On the necessity of being a *dense* subset in completion of a metric space Quoted from the book Introductory functional Analysis by Erwin Kreyszig : 

1.6-2 Theorem (Completion). For a metric space $X = (X, d)$ there 
  exists a complete metric space $\bar{X}=(\bar{X}, \bar{d})$ which has a subspace $W$ that is 
  isometric with $X$ and is dense in $\bar{X}$. This space $\bar{X}$ is unique except for 
  isometrics, that is, if $\bar{X'}$ is any complete metric space having a dense 
  subspace $W'$ isometric with $X$, then $\bar{X'}$ and $\bar{X}$ are isometric.

Why $W$ must be a dense subset of $\bar{X}$? Is it just because generalization is from completion of $\mathbb{Q}$ (to $\mathbb{R}$) or being dense is something to do with a super-space to be complete? And if so, why? 
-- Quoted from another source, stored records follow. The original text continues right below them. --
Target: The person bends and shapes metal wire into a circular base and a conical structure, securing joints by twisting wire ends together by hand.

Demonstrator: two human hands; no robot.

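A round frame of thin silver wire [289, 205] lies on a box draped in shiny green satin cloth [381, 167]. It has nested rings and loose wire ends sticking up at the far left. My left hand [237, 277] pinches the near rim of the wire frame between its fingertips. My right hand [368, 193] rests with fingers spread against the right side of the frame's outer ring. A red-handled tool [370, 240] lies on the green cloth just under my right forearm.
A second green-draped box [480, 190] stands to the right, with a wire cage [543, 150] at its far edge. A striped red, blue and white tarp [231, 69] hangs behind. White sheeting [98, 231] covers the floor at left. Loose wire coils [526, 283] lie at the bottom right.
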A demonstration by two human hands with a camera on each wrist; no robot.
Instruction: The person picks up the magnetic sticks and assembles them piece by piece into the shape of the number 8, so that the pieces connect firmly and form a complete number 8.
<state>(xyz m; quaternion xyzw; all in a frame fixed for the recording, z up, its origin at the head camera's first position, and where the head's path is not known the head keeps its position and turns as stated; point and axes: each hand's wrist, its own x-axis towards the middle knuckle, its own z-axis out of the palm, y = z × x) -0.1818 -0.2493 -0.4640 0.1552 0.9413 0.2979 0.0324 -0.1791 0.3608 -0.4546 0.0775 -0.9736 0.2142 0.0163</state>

Edit - For example (0,1) is not a complete space but its closure [0,1] is. And still (0,1) is not dense in [0,1] because int((0,1)) is not empty set.     
 A: A completion of $(X,d)$ should be a complete metric space $(\hat{X},\hat{d})$ which contains (an isometric copy of) $X$. Without imposing additional requirements, a metric space will have various different "completions". For example, $\mathbb{Q}$ sits in the complete metric space $\mathbb{R}$ but $\mathbb{Q}$ also sits in the complete metric space $\mathbb{R}^2$. Let's assume that $(\hat{X},\hat{d})$ is a complete metric space such that $X \subseteq \hat{X}$. If $X$ is not dense in $\hat{X}$, we can consider the closure $\overline{X}$ of $X$ in $\hat{X}$. Since a closed subspace of a complete metric space is complete, we have found a smaller space $\overline{X}$ which is complete and contains a copy of $X$. 
However, if in addition we require that $X$ should be dense in $\hat{X}$, it turns out that there exists essentially only one completion ("the smallest one") up to an isometry.
A: I am not sure what is your question. 
Why $W$ must be dense? 
This is by the construction in the proof of the theorem. 
Why is it important? 
Because it basically tells you that in every metric space, only adding a 'few' limit points will make it complete. This is remarkable! Assume for a second you ignore the density part. Then a good question would be: given a metric space, what is the smallest complete space containing it? The answer we now know that it is it's 'closure'.